Israeli President Shimon Peres Shimon Peres
photo by Rhonda Spivak


Alexandria Synagogue


Rev Majid El-Shafi

 
El-al to Stop Flights to Cairo, first time since Israel-Egypt Peace treaty

by Rhonda Spivak, September 21, 2012

If you want to get a taste of just how much Egyptian-Israeli relations have really deteriorated, look to the skies. Israelis are clearly too afraid to visit Cairo.

For the first time since the Israel-Egypt peace treaty was signed, El Al has indicated that it is about to stop its weekly flight from Tel Aviv to Cairo due to the enormous operational costs and a shortage of passengers.

As reported in the Times of Israel ,The Israeli airline’s CEO Eliezer Shkedi wrote in a letter to Foreign Minister Avigdor Liberman that maintaining the flights involves enormous operational and security resources that cost the company hundreds of thousands of dollars a year.

"In the absence of a business justification, and in light of the financial resources involved in providing this service, El Al is unable to continue to bear the burden these heavy costs and therefore our intention is to end the service to Cairo immediately," Shkedi wrote.

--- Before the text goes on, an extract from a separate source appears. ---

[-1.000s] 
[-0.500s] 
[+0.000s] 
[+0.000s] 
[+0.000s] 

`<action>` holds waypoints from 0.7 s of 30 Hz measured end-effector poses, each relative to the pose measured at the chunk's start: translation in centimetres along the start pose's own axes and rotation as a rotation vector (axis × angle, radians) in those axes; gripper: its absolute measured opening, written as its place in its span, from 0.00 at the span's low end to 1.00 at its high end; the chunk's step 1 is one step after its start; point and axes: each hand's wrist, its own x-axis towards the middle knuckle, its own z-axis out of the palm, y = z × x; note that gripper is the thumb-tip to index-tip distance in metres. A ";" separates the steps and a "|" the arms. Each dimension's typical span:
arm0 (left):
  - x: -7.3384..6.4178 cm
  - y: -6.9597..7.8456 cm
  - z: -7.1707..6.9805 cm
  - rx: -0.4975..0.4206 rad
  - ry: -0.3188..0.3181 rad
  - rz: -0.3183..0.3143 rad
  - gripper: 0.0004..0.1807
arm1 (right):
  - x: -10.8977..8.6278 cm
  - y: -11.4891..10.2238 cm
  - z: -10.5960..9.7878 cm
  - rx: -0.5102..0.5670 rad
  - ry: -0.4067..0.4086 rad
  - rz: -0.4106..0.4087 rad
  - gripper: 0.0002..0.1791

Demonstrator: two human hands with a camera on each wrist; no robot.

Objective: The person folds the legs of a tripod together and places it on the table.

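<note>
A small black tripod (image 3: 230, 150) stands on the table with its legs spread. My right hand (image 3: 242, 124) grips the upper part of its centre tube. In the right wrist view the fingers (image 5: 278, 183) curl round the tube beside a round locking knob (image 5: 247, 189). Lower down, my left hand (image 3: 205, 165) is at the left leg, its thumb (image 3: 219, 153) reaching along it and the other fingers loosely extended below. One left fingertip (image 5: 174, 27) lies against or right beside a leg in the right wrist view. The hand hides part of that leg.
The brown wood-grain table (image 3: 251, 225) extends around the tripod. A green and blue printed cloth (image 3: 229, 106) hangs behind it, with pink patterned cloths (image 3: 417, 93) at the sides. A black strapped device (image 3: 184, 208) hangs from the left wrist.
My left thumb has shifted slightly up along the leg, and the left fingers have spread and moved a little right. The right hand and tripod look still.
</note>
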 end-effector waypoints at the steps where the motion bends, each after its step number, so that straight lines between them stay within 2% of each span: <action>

El Al has operated a weekly flight between Tel Aviv and Cairo for over 30 years, since the signing of the peace treaty between Israel and Egypt. However, following the ouster of former Egyptian president Hosni Mubarak a year and a half ago, it reduced the service to a bare minimum as fewer and fewer people are traveling the route.

Ma'ariv reported that officials fear that if El Al ceases its flights, they may not be returned for a very long time, similar to the situation of the Israeli embassy in Cairo which still has not opened after it was attacked by an Egyptian mob last year.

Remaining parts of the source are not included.